The 9 Hour War: Chasing Jane Street Money From a Melbourne Bedroom
I started the day with 17 dollars, a Python script, and a vague plan to siphon a few basis points from Polymarket. Nine hours later I had 3.63 left, zero algorithmic trades, and a pending 2 dollar transfer from my partner so I could keep going.
The trigger was a headline. You have seen them. Crypto traders minting money on election prediction markets. One mentioned Jane Street pulling in roughly 388,000 dollars a month providing liquidity on Polymarket.
I am in Melbourne. I know Python. I had 17 dollars in a MetaMask wallet. The math felt simple. Write a bot. Hit the API. Capture the spread. Scale.
Nine hours later the only thing I had scaled was my understanding of the gap between retail and institutional.
This is what it took just to reach the starting line.
Phase 1. The VPN fantasy.
Polymarket blocks Australia. I turned on a VPN, set it to Germany, and fired my script.
403 Forbidden.
New Zealand. Blocked. UK. Blocked.
Large exchanges do not just check your country. They use enterprise security that fingerprints your connection. If you are coming from a known VPN data center, they know. You do not get rate limited. You get erased.
I spent three hours fighting Cloudflare with consumer tools. Cloudflare won immediately and repeatedly.
Phase 2. The zombie account.
Eventually I slipped through using an obscure VPN endpoint. The site loaded. I connected my wallet. I signed the message.
Nothing happened.
The page bounced between Login and Sign Up forever.
I started debugging. Scripts multiplied. By mid afternoon I was on version 611 of a Python file whose only job was to tell me why nothing worked.

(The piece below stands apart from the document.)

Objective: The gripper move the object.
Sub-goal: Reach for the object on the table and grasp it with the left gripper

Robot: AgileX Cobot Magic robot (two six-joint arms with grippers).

The answer was worse than a bug. I had created a zombie account.
The blockchain knew me. My wallet had deployed a proxy contract. But Polymarket’s centralized database never completed my signup. From their point of view I did not exist. Every login signature was rejected because there was no user to attach it to.
I could not access the interface at all.
Phase 3. The missing money.
Then I checked my wallet. The 17 dollars were gone.
I assumed I had been hacked or bled dry by gas fees. Neither was true.
I wrote another script to scan the Polygon contracts directly, bypassing the website entirely. That is how I found the money.
In my early manual attempts I had placed a 1 dollar bet and a 10 dollar bet. The cash was gone, but the proxy contract held 11 dollars worth of ERC 1155 betting tokens. The rest had been consumed by contract deployment costs.
On paper I had assets. In practice I had 3.63 in liquid cash and 11 dollars trapped behind a login screen I could not reach.
Phase 4. The institutional lesson.
At this point I was ready to try anything. Tor. Free proxy lists. Questionable IPs from questionable forums.
Then the obvious clicked.
Jane Street is not using NordVPN. They are not rotating free proxies. They are logging in from physical offices with clean IP ranges and dedicated pipes. They walk through the front door. I was rattling the fire exit with a paperclip.
Tor would get me blocked instantly. A random proxy would get me robbed. Retail tricks were not going to beat institutional infrastructure.
If you want to compete with institutions, you have to look like one.
The stalemate.
Nine hours in, my retail identity is burned. That wallet is flagged. It is functionally useless.
The only viable path is to rebuild the stack properly. A virtual server in a permitted jurisdiction. A private IP. An encrypted tunnel. No shared infrastructure. No consumer VPN fingerprints.
The plan is an AWS micro instance in Sao Paulo. From Melbourne, I tunnel into Brazil. From Brazil, I hit Polymarket. To them, I am just another user sitting quietly in a South American data center.
There is one catch.
AWS needs to place a temporary 1.50 charge on my credit card.
My card balance is zero.
So I am sitting here, nine hours deep, having turned 17 dollars into 3.63, waiting on a 2 dollar transfer so I can spin up institutional grade cloud infrastructure just to place a 1 dollar bet.
Jane Street makes this look trivial. It is not.
But the real lesson is clearer now. The edge is not the algorithm. It is everything wrapped around it. Identity, infrastructure, and access.
Tomorrow I find out whether the Brazilian tunnel works. Or whether I am down another two dollars and a little more educated.